### Problem requirements
Your answer should be the complete data, copied exactly.

### Records for processing

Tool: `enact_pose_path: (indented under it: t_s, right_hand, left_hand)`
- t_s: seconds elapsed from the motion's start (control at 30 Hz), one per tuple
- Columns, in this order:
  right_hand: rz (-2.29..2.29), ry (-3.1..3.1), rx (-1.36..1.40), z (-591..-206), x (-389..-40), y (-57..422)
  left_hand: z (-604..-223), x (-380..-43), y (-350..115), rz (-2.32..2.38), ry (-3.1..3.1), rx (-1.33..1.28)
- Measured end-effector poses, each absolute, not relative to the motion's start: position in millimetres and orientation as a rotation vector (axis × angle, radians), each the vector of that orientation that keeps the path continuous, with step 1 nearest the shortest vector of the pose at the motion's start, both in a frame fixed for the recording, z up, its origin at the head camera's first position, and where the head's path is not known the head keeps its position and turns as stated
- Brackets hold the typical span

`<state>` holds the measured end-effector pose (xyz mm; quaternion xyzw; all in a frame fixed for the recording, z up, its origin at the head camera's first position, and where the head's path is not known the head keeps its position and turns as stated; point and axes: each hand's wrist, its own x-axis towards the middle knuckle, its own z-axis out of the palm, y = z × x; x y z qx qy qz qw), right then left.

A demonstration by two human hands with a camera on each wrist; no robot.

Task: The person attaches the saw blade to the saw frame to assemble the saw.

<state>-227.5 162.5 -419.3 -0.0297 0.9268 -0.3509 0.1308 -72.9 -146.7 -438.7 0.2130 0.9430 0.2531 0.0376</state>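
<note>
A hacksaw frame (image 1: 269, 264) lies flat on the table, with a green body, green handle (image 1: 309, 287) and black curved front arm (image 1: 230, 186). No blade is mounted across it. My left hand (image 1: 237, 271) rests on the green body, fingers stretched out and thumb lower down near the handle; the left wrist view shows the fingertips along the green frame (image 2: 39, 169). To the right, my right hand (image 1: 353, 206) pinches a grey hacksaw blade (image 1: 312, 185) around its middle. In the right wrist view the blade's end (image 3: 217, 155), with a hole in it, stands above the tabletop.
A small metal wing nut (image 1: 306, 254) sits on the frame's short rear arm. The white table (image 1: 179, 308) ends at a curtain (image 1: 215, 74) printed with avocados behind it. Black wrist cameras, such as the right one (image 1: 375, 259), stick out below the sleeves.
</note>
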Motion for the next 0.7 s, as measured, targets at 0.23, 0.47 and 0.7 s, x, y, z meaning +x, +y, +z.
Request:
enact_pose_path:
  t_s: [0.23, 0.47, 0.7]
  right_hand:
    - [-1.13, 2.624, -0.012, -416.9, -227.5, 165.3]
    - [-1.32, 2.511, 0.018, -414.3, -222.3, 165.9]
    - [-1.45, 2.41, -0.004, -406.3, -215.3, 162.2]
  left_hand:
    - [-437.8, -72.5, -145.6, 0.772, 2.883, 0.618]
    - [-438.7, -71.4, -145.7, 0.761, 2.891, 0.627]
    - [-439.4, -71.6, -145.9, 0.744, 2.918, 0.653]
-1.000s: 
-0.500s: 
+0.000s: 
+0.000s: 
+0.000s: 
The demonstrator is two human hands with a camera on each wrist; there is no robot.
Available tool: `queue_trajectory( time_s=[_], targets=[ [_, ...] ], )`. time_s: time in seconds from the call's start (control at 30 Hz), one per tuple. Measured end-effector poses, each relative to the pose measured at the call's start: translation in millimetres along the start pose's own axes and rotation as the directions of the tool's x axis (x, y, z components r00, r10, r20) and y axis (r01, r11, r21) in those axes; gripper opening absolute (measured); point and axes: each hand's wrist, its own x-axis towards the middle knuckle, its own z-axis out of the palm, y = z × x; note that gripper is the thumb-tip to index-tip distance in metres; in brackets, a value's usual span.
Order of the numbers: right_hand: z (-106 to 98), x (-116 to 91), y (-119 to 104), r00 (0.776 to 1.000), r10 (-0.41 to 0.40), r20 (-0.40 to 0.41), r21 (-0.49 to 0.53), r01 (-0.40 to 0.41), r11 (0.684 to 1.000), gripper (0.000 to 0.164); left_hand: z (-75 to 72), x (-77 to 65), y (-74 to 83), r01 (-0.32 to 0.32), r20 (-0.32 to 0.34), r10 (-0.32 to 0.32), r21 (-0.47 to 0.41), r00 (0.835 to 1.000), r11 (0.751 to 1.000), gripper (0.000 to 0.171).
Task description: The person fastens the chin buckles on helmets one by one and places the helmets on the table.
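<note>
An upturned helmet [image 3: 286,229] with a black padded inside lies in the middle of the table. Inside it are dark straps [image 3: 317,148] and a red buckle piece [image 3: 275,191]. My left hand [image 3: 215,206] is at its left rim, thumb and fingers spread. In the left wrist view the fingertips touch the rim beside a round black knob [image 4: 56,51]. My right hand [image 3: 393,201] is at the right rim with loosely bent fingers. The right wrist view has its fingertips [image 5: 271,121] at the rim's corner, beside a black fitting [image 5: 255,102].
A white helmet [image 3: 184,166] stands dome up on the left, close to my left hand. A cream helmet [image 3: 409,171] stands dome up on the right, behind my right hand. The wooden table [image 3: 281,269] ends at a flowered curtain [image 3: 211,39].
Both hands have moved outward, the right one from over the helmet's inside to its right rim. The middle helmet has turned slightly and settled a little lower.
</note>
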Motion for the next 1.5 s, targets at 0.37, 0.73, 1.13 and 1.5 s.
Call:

### Answer to this task
Tool: `enact_pose_path: (indented under it: t_s, right_hand, left_hand)`
- t_s: seconds elapsed from the motion's start (control at 30 Hz), one per tuple
- Columns, in this order:
  right_hand: rz (-2.29..2.29), ry (-3.1..3.1), rx (-1.36..1.40), z (-591..-206), x (-389..-40), y (-57..422)
  left_hand: z (-604..-223), x (-380..-43), y (-350..115), rz (-2.32..2.38), ry (-3.1..3.1), rx (-1.33..1.28)
- Measured end-effector poses, each absolute, not relative to the motion's start: position in millimetres and orientation as a rotation vector (axis × angle, radians), each the vector of that orientation that keeps the path continuous, with step 1 nearest the shortest vector of the pose at the motion's start, both in a frame fixed for the recording, z up, its origin at the head camera's first position, and where the head's path is not known the head keeps its position and turns as stated
- Brackets hold the typical span

`<state>` holds the measured end-effector pose (xyz mm; quaternion xyzw; all in a frame fixed for the recording, z up, its origin at the head camera's first position, and where the head's path is not known the head keeps its position and turns as stated; point and axes: each hand's wrist, its own x-axis towards the middle knuckle, its own z-axis out of the palm, y = z × x; x y z qx qy qz qw), right then left.

A demonstration by two human hands with a camera on each wrist; no robot.

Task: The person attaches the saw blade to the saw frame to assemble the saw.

<state>-227.5 162.5 -419.3 -0.0297 0.9268 -0.3509 0.1308 -72.9 -146.7 -438.7 0.2130 0.9430 0.2531 0.0376</state>
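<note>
A hacksaw frame (image 1: 269, 264) lies flat on the table, with a green body, green handle (image 1: 309, 287) and black curved front arm (image 1: 230, 186). No blade is mounted across it. My left hand (image 1: 237, 271) rests on the green body, fingers stretched out and thumb lower down near the handle; the left wrist view shows the fingertips along the green frame (image 2: 39, 169). To the right, my right hand (image 1: 353, 206) pinches a grey hacksaw blade (image 1: 312, 185) around its middle. In the right wrist view the blade's end (image 3: 217, 155), with a hole in it, stands above the tabletop.
A small metal wing nut (image 1: 306, 254) sits on the frame's short rear arm. The white table (image 1: 179, 308) ends at a curtain (image 1: 215, 74) printed with avocados behind it. Black wrist cameras, such as the right one (image 1: 375, 259), stick out below the sleeves.
</note>
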Motion for the next 0.7 s, as measured, targets at 0.23, 0.47 and 0.7 s, x, y, z meaning +x, +y, +z.
Request:
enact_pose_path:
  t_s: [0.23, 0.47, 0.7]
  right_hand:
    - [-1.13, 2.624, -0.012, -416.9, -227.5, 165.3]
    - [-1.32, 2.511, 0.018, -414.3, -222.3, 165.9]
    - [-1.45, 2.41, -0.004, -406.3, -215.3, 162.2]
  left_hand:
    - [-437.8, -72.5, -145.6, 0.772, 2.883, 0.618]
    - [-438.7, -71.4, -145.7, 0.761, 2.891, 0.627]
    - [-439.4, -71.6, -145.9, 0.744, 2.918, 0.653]
-1.000s: 
-0.500s: 
+0.000s: 
+0.000s: 
+0.000s: 
The demonstrator is two human hands with a camera on each wrist; there is no robot.
Available tool: `queue_trajectory( time_s=[_], targets=[ [_, ...] ], )`. time_s: time in seconds from the call's start (control at 30 Hz), one per tuple. Measured end-effector poses, each relative to the pose measured at the call's start: translation in millimetres along the start pose's own axes and rotation as the directions of the tool's x axis (x, y, z components r00, r10, r20) and y axis (r01, r11, r21) in those axes; gripper opening absolute (measured); point and axes: each hand's wrist, its own x-axis towards the middle knuckle, its own z-axis out of the palm, y = z × x; note that gripper is the thumb-tip to index-tip distance in metres; in brackets, a value's usual span.
Order of the numbers: right_hand: z (-106 to 98), x (-116 to 91), y (-119 to 104), r00 (0.776 to 1.000), r10 (-0.41 to 0.40), r20 (-0.40 to 0.41), r21 (-0.49 to 0.53), r01 (-0.40 to 0.41), r11 (0.684 to 1.000), gripper (0.000 to 0.164); left_hand: z (-75 to 72), x (-77 to 65), y (-74 to 83), r01 (-0.32 to 0.32), r20 (-0.32 to 0.34), r10 (-0.32 to 0.32), r21 (-0.47 to 0.41), r00 (0.835 to 1.000), r11 (0.751 to 1.000), gripper (0.000 to 0.171).
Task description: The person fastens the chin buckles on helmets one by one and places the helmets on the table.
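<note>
An upturned helmet [image 3: 286,229] with a black padded inside lies in the middle of the table. Inside it are dark straps [image 3: 317,148] and a red buckle piece [image 3: 275,191]. My left hand [image 3: 215,206] is at its left rim, thumb and fingers spread. In the left wrist view the fingertips touch the rim beside a round black knob [image 4: 56,51]. My right hand [image 3: 393,201] is at the right rim with loosely bent fingers. The right wrist view has its fingertips [image 5: 271,121] at the rim's corner, beside a black fitting [image 5: 255,102].
A white helmet [image 3: 184,166] stands dome up on the left, close to my left hand. A cream helmet [image 3: 409,171] stands dome up on the right, behind my right hand. The wooden table [image 3: 281,269] ends at a flowered curtain [image 3: 211,39].
Both hands have moved outward, the right one from over the helmet's inside to its right rim. The middle helmet has turned slightly and settled a little lower.
</note>
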Motion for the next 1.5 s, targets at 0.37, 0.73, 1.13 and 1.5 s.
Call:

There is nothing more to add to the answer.